WHAT IS NEEDED
Copy out each line in the material below that has the word "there".

RAW DATA

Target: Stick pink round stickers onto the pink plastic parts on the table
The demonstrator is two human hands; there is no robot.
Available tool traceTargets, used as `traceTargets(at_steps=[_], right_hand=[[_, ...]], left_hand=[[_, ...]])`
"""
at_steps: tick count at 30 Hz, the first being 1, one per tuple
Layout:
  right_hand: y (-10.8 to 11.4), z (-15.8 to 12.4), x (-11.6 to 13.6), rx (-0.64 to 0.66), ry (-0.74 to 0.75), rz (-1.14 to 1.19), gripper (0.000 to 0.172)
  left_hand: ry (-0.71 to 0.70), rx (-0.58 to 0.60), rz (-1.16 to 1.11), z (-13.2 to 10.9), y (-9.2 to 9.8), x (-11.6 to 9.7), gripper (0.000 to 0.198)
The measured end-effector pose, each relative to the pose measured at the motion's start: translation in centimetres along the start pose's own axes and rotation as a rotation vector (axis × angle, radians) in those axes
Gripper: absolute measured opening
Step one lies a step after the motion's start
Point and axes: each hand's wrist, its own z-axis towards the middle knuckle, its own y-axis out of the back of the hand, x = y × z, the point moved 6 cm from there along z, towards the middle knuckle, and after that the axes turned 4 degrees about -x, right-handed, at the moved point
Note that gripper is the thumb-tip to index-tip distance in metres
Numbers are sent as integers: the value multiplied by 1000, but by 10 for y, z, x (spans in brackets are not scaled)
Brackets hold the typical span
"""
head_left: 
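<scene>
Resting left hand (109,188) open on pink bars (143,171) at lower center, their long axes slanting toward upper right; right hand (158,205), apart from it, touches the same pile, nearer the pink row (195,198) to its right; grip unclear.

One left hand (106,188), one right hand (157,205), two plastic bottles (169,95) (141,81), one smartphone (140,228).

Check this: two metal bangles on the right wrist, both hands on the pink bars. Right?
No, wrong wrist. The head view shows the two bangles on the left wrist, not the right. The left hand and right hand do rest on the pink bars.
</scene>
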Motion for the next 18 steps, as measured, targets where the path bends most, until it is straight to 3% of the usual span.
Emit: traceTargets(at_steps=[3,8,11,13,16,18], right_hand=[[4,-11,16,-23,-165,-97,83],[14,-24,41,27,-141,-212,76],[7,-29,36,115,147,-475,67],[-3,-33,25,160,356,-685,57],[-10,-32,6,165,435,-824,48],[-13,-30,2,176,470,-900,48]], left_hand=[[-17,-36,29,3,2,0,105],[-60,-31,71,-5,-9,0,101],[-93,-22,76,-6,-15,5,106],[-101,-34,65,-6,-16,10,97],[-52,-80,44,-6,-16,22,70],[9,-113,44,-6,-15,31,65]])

COMPLETED EXERCISE
The demonstrator is two human hands; there is no robot.
Point and axes: each hand's wrist, its own z-axis towards the middle knuckle, its own y-axis out of the back of the hand, x = y × z, the point moved 6 cm from there along z, towards the middle knuckle, and after that the axes turned 4 degrees about -x, right-handed, at the moved point

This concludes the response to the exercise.